Love them or hate them, low carb diets are going to be here for a long time. Just like intermittent fasting, they’ve phased in and out of the fitness industry over the past few decades.
Some people swear by them, some say they’re the reason people are getting fat. Then we have those that say they’re no better or worse than any other diet out there, so you might as well just ignore it.
“You going low carb? It’s cuttin’ season.”, “I’ll pass on the buns, I’m low carb-in”. Most of us have heard or maybe even said these ourselves at one point or another. An unlike the other diets I’ve talked about on this site, low carb gets the rep of being something temporary.

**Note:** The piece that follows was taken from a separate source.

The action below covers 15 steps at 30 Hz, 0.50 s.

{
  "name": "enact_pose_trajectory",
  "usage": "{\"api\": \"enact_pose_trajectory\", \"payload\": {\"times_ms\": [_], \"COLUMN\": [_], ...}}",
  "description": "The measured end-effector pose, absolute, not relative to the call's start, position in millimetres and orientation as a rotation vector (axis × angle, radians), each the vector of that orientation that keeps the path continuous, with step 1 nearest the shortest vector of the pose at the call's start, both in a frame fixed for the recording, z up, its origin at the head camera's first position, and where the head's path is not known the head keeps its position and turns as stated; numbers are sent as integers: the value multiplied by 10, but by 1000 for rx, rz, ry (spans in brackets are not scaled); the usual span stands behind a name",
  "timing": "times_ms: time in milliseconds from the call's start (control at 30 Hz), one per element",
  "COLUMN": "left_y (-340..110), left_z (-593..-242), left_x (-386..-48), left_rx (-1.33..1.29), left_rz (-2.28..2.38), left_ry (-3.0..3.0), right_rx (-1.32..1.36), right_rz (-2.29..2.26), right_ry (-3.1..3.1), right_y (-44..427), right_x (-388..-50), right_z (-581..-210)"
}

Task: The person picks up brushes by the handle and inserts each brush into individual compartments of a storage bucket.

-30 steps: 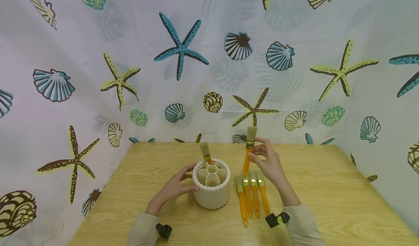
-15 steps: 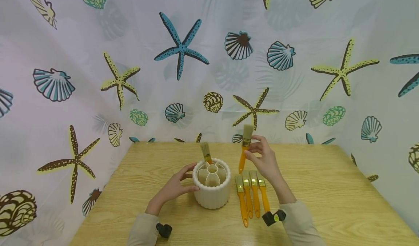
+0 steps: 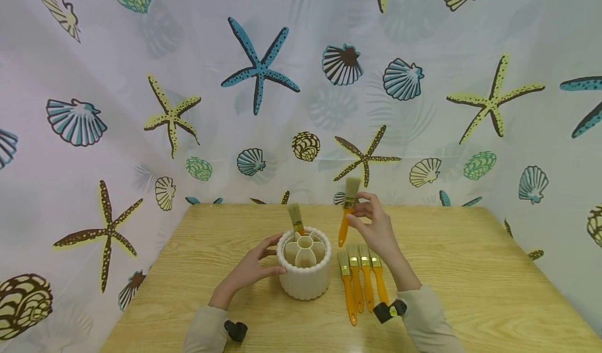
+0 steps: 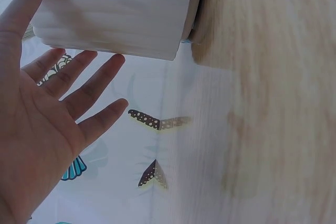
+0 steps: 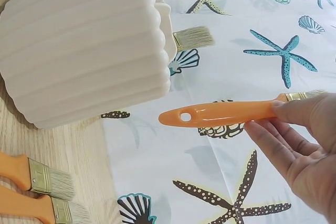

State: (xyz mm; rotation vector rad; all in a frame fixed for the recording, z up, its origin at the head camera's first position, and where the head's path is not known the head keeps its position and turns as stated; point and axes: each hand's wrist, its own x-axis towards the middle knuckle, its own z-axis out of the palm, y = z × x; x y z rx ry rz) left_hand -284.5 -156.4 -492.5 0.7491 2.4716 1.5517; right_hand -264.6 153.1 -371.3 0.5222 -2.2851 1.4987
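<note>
A cream ribbed organizer pot (image 3: 305, 284) with petal-shaped compartments stands on the table. My left hand (image 3: 250, 268) rests against its left side, thumb toward the front; in the left wrist view the fingers (image 4: 89, 93) look spread and fairly straight. My right hand (image 3: 378, 228) pinches a paintbrush (image 3: 345, 227) by its orange handle near the metal band. The brush is tilted, bristles up, above and right of the pot. In the right wrist view its handle end (image 5: 178, 117) points toward the pot without touching it. Another paintbrush (image 3: 295, 217) stands bristles up in a rear compartment.
Several orange-handled paintbrushes (image 3: 349, 295) lie side by side right of the pot, bristles away from me. The wooden table (image 3: 479, 280) meets a curtain (image 3: 301, 107) printed with starfish and shells at its back edge.
My right hand has moved a little left with the paintbrush, nearer the pot, and the brush leans slightly more. The left hand and the pot stay in place.
</note>
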Motion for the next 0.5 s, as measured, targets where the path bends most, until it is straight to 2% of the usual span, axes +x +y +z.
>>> {"api": "enact_pose_trajectory", "payload": {"times_ms": [500], "left_y": [-1563], "left_z": [-4919], "left_x": [-2837], "left_rx": [728], "left_rz": [1561], "left_ry": [2449], "right_rx": [533], "right_rz": [1515], "right_ry": [-2279], "right_y": [1466], "right_x": [-2659], "right_z": [-3696]}}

Just like bodybuilders on their cutting or bulking phase, the low carb diet is touted as something people do right before summer, just to look good when they go to the beach. Then they’re back to their “normal” eating routine.
But I’m here to tell you that’s not what a low carb diet is really about. A low carb diet, when implemented correctly, isn’t something just for bodybuilders weeks before a show, or models when they’re trying to get shredded. And to answer one of the questions a lot of people have in mind right now: Yes, a low carb diet IS sustainable, as long as it’s implemented properly.
So how come low carb gets so much criticism? Can eating low carb really help me lose weight? What about the people that say that the diet inevitably fails and we end up gaining more fat than before?
Before we can answer any of those questions, we should look at the history behind the infamous low carb diet.
History of Low Carb Diets
Where and when did the low carb diet come from?
Eating a low carbohydrate diet actually started a long time ago, way before anyone every thought of low carb as an actual diet.
Some suggests that low carb was the only way of eating before agriculture came along. Humans were hunting a lot more meat than they were eating carbohydrates. It’s also believed that even when plant food was abundant, the overall carbohydrate intake was relatively low, accounting for only 22% to 40% of total energy intake. This is due to the lower carb and higher fiber content of wild plants compared to domesticated crops we have today.
Back in the late 1700’s, John Rollo, a Scottish surgeon known for his work on treating diabetes, was the first in recent history to treat diabetes with a low carb diet. This led to the use of the low carb, ketogenic diet being used throughout the 19th century for diabetic treatment.
A few others throughout later years have been credited with implemented the low carb diet with lots of meat and reduced starches, which wasn’t very popular in their time.
Then we have a few that first made the low carb diet popular in the United States and other parts of the world around the early 60’s. The famous Atkin’s Diet, proposed by Dr. Robert Atkins, was a low carbohydrate, high protein and moderate to low fat diet.
Other dietitians and health professionals followed suit with diets like the Paleo Diet (also very popular today) and the Scarsdale diet. Both of which emphasized low consumption of carbs, especially refined carbs.
Here we are in the 21st century, and the low carb diet is still being debated on whether it’s effective or not, healthy or not, sustainable or not. And that’s exactly what we’re trying to find out among all this low carb craze, isn’t it?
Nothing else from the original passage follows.